__TASK INSTRUCTIONS__
Retype the whole listing below, character for character.

__SUPPLIED MATERIAL__

- Opening Delimiter -

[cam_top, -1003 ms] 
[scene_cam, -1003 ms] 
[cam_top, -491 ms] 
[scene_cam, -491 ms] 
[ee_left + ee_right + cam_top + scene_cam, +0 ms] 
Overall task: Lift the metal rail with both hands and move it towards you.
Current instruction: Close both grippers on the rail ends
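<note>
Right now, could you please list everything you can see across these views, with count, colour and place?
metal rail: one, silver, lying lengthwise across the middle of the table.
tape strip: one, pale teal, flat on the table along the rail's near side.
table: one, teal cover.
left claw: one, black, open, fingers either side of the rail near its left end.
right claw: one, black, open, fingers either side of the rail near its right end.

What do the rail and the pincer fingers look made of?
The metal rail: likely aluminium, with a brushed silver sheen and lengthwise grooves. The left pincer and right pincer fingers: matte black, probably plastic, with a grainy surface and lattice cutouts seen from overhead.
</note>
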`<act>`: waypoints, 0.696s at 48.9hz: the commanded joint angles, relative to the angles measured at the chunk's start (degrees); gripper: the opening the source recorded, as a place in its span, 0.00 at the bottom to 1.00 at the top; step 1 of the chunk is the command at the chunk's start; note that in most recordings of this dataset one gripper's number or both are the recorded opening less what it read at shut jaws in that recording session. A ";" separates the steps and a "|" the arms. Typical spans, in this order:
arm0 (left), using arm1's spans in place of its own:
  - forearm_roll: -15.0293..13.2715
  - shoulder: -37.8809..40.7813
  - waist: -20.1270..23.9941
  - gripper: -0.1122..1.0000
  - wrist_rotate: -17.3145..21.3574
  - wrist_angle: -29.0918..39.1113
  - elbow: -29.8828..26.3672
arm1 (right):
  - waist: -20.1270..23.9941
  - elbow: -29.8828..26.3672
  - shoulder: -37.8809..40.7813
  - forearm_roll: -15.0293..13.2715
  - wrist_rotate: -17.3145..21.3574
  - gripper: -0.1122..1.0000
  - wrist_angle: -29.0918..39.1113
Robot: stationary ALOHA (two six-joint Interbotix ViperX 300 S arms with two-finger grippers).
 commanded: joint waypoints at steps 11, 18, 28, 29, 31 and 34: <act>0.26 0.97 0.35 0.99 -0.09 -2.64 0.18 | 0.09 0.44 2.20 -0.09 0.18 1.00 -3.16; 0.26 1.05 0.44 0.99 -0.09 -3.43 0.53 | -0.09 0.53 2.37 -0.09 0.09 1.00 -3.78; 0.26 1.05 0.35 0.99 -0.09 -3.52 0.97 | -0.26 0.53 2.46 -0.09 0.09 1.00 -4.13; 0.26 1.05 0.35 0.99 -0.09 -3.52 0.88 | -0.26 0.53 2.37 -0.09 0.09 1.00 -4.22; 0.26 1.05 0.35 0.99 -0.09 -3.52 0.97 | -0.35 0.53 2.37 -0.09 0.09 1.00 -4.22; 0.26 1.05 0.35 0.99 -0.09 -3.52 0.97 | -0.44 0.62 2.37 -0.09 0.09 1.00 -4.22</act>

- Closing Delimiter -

__RESULT BELOW__
[cam_top, -1003 ms] 
[scene_cam, -1003 ms] 
[cam_top, -491 ms] 
[scene_cam, -491 ms] 
[ee_left + ee_right + cam_top + scene_cam, +0 ms] 
Overall task: Lift the metal rail with both hands and move it towards you.
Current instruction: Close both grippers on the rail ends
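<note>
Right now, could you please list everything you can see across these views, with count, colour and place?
metal rail: one, silver, lying lengthwise across the middle of the table.
tape strip: one, pale teal, flat on the table along the rail's near side.
table: one, teal cover.
left claw: one, black, open, fingers either side of the rail near its left end.
right claw: one, black, open, fingers either side of the rail near its right end.

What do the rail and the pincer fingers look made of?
The metal rail: likely aluminium, with a brushed silver sheen and lengthwise grooves. The left pincer and right pincer fingers: matte black, probably plastic, with a grainy surface and lattice cutouts seen from overhead.
</note>
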`<act>`: waypoints, 0.696s at 48.9hz: the commanded joint angles, relative to the angles measured at the chunk's start (degrees); gripper: the opening the source recorded, as a place in its span, 0.00 at the bottom to 1.00 at the top; step 1 of the chunk is the command at the chunk's start; note that in most recordings of this dataset one gripper's number or both are the recorded opening less what it read at shut jaws in that recording session. A ";" separates the steps and a "|" the arms. Typical spans, in this order:
arm0 (left), using arm1's spans in place of its own:
  - forearm_roll: -15.0293..13.2715
  - shoulder: -37.8809..40.7813
  - waist: -20.1270..23.9941
  - gripper: -0.1122..1.0000
  - wrist_rotate: -17.3145..21.3574
  - wrist_angle: -29.0918..39.1113
  - elbow: -29.8828..26.3672
arm1 (right):
  - waist: -20.1270..23.9941
  - elbow: -29.8828..26.3672
  - shoulder: -37.8809..40.7813
  - forearm_roll: -15.0293..13.2715
  - wrist_rotate: -17.3145..21.3574
  - gripper: -0.1122..1.0000
  - wrist_angle: -29.0918..39.1113
Robot: stationary ALOHA (two six-joint Interbotix ViperX 300 S arms with two-finger grippers).
 commanded: joint waypoints at steps 11, 18, 28, 29, 31 and 34: <act>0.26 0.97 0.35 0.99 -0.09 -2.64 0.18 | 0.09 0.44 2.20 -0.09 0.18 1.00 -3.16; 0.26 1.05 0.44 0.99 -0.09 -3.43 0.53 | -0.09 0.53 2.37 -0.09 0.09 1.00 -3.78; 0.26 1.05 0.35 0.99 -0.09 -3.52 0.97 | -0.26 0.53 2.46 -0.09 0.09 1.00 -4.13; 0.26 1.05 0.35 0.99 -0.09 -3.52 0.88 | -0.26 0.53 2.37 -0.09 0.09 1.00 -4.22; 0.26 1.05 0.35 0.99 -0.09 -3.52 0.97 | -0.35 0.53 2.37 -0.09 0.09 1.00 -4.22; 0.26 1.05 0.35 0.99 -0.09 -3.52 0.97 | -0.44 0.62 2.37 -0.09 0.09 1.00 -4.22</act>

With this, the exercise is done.